**** INFORMATION SHOWN

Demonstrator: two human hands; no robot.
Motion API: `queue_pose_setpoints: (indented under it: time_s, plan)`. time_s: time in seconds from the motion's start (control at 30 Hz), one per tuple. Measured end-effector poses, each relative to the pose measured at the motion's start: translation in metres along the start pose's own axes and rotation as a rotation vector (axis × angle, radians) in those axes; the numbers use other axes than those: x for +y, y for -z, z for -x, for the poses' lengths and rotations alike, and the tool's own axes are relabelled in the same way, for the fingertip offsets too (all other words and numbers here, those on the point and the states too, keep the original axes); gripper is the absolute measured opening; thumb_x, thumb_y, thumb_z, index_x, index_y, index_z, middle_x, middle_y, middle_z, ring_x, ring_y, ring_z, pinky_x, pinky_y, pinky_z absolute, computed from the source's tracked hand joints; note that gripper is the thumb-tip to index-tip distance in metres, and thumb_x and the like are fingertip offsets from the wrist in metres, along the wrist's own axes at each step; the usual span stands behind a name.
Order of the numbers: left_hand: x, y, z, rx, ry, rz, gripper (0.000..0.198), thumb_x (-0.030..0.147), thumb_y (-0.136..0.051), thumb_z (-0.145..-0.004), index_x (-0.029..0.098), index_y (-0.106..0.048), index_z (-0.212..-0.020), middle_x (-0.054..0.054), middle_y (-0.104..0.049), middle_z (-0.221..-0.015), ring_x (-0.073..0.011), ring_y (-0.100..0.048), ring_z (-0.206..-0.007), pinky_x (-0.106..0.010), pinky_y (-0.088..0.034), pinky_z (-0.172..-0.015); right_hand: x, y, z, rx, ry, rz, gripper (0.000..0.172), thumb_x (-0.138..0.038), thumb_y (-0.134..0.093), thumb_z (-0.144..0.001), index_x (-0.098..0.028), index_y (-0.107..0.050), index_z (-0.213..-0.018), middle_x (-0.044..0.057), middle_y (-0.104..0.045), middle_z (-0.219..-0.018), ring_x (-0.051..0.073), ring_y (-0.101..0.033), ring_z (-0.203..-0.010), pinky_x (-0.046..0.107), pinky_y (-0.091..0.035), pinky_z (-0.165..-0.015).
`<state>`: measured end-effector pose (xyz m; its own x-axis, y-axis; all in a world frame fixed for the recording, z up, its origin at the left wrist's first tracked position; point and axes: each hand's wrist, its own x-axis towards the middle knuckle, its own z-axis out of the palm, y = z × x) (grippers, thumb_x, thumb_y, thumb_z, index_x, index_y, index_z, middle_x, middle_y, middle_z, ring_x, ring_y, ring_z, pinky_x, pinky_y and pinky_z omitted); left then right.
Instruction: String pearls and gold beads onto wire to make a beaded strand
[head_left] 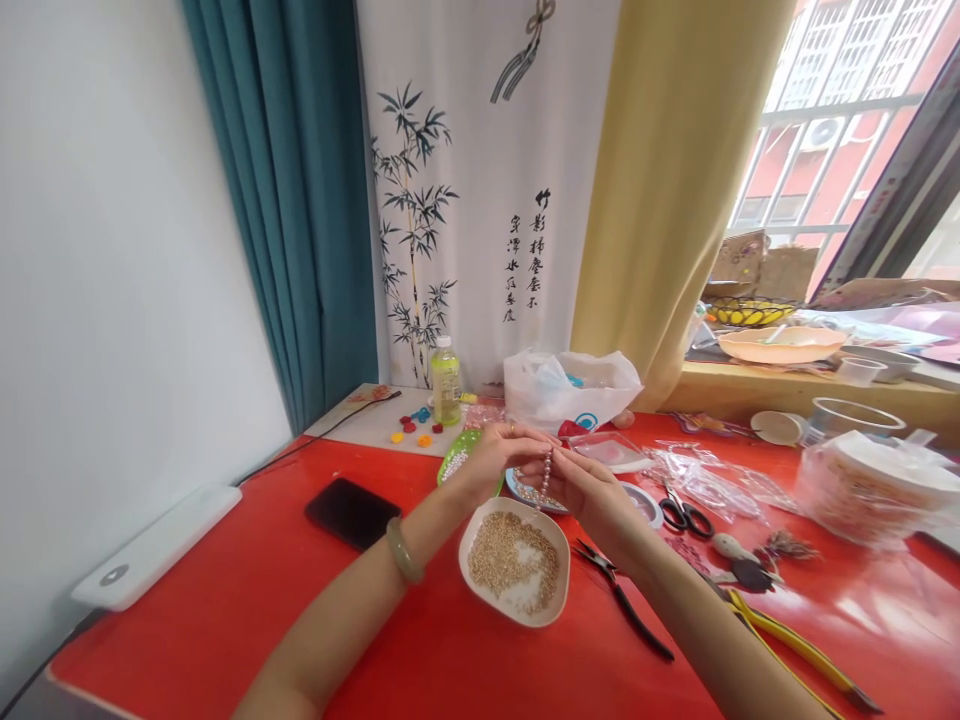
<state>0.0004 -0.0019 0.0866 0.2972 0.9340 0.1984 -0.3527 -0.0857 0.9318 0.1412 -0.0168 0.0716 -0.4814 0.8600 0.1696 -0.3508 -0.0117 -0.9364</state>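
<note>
My left hand (496, 455) and my right hand (586, 487) meet above the red table (225, 600), fingers pinched together. Between them hangs a short strand of pearl beads (545, 477), held by both hands. Just below stands a white dish (515, 570) of small golden beads. Behind the strand sit a small plate of pearls (525, 492) and a green dish (459, 455). A jade bangle (403, 550) circles my left wrist.
Black pliers (622, 598) and yellow-handled pliers (795, 650) lie right of the dish, scissors (684, 514) further back. A black phone (351, 512) lies left, a white device (154, 547) by the wall. A bottle (445, 381), a plastic bag (570, 390) and stacked plates (877, 485) stand around.
</note>
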Motion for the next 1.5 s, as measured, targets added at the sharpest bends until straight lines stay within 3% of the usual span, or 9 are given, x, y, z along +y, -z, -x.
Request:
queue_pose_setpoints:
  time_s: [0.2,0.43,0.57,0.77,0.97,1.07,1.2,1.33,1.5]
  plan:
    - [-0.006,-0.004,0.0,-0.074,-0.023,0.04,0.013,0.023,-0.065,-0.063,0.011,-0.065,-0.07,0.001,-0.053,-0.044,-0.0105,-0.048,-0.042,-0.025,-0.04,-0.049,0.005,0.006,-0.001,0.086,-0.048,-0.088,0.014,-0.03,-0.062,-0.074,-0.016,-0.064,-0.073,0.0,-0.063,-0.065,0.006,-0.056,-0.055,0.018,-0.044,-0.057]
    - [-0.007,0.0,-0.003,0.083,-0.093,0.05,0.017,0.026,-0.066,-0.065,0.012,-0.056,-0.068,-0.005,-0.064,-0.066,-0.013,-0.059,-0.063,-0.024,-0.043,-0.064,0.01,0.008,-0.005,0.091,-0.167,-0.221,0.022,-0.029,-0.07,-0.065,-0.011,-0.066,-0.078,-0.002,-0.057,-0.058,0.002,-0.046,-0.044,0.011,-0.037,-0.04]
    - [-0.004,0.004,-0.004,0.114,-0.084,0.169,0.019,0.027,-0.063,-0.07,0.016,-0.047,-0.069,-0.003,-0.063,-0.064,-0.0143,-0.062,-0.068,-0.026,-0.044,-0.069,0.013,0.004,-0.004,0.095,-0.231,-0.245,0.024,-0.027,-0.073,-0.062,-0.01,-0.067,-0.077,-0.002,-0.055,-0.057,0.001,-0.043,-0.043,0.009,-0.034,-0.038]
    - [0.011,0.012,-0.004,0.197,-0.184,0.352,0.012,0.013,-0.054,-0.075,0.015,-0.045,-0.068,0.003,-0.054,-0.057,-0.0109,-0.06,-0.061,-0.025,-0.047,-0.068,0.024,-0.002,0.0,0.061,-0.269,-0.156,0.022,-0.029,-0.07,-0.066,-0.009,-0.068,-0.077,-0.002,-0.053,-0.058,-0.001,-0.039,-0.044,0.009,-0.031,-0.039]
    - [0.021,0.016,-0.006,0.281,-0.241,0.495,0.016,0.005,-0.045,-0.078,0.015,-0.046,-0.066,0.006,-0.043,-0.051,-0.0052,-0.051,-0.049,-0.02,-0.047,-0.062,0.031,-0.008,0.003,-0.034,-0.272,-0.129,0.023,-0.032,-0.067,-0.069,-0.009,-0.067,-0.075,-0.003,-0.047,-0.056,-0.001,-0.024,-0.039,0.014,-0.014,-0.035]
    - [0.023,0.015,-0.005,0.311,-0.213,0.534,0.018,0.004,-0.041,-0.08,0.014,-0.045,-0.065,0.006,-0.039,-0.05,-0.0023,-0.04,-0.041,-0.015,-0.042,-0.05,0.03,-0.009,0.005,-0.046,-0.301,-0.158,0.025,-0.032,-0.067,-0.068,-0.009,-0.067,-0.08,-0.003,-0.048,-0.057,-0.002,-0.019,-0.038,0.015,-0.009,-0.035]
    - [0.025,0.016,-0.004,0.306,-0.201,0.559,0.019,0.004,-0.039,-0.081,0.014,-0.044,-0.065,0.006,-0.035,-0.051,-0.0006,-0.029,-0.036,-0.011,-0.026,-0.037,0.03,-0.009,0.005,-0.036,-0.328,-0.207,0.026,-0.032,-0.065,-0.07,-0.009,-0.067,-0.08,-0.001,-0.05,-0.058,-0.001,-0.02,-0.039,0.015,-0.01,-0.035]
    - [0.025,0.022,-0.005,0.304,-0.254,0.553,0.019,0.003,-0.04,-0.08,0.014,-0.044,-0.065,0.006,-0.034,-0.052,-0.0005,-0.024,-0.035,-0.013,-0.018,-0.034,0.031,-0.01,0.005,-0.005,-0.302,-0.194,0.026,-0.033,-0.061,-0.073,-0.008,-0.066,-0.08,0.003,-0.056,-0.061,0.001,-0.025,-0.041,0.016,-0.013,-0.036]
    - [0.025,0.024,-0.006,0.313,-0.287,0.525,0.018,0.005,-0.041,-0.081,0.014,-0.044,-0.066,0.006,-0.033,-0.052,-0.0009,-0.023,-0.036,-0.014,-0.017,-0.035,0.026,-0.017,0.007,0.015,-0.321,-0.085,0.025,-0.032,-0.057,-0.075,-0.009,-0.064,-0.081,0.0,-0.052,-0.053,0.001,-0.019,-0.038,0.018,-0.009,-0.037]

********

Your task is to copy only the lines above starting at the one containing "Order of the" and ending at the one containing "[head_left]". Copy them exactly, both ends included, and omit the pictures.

Order of the numbers: left_hand: x, y, z, rx, ry, rz, gripper (0.000..0.198), thumb_x (-0.030..0.147), thumb_y (-0.136..0.051), thumb_z (-0.145..-0.004), index_x (-0.029..0.098), index_y (-0.106..0.048), index_z (-0.212..-0.020), middle_x (-0.054..0.054), middle_y (-0.104..0.049), middle_z (-0.221..-0.015), ring_x (-0.073..0.011), ring_y (-0.100..0.048), ring_z (-0.206..-0.007), pinky_x (-0.106..0.010), pinky_y (-0.088..0.034), pinky_z (-0.172..-0.015); right_hand: x, y, z, rx, ry, rz, gripper (0.000..0.172), thumb_x (-0.138..0.038), thumb_y (-0.134..0.093), thumb_z (-0.144..0.001), index_x (-0.098..0.028), index_y (-0.107..0.050), index_z (-0.213..-0.018), middle_x (-0.044..0.057), middle_y (-0.104..0.045), middle_z (-0.219..-0.018), ring_x (-0.051..0.073), ring_y (-0.101..0.033), ring_z (-0.203..-0.010), pinky_x (-0.046..0.107), pinky_y (-0.091..0.035), pinky_z (-0.165..-0.015).
`<state>`: measured end-effector pose (xyz m; its own x-axis, y-axis; all in a world frame fixed for the recording, z up, its origin at the left wrist's first tracked position; point and axes: each hand's wrist, its own x-axis towards the middle knuckle, its own z-axis out of the palm, y = z × x) (grippers, thumb_x, thumb_y, thumb_z, index_x, index_y, index_z, middle_x, middle_y, middle_z, ring_x, ring_y, ring_z, pinky_x, pinky_y and pinky_z omitted); left then right.
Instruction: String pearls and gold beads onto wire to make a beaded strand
[head_left] 

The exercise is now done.